Monitoring the development of CFD applications on unstable HPC platforms
Damien Dosimont, Guillaume Houzeaux
TL;DR
This paper tackles the challenge of monitoring CFD applications on unstable HPC platforms by integrating performance monitoring into a CI-CD pipeline and providing a history-aware visual analytics interface. The proposed alya-cicd framework automates building, executing, and collecting rich execution metadata, while Rooster enables interactive, hierarchical analysis and cross-commit comparisons. Case studies on Alya over two years reveal platform-induced issues such as GPFS file-system pressure and suboptimal MPI-IO configurations, alongside measurable improvements from code optimizations like vectorization.
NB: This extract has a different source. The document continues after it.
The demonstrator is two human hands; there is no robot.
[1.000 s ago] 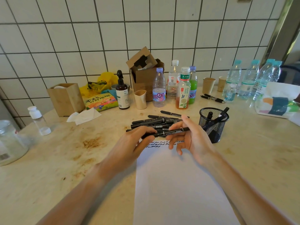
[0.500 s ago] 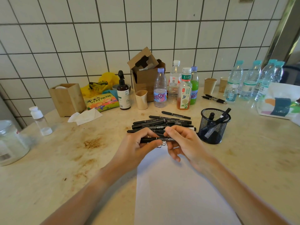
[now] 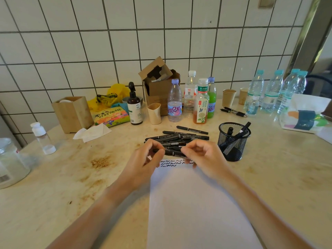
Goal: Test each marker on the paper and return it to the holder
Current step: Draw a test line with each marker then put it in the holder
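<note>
Over the paper's (image 3: 197,203) top edge, both hands grip one marker (image 3: 173,152) held level: left hand (image 3: 143,159) pinches its left end, right hand (image 3: 203,155) its right. Risk: a cap pulled off hard may slip from the fingers and roll into the marker pile (image 3: 177,137) just behind, mixing tested with untested. Holder (image 3: 233,141) stands right of the right hand, a few markers inside.
</note>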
The work demonstrates a practical, generalizable approach to stabilizing HPC CFD performance and offers a pathway to more reliable, scalable development on production platforms.
Abstract
We tackle the challenging tasks of monitoring on unstable HPC platforms the performance of CFD applications all along their development. We have designed and implemented a monitoring framework, integrated at the end of a CI-CD pipeline. Measures retrieved during the automatic execution of production simulations are analyzed within a visual analytics interface we developed, providing advanced visualizations and interaction. We have validated this approach by monitoring the CFD code Alya over two years, detecting and resolving issues related to the platform, and highlighting performance improvement.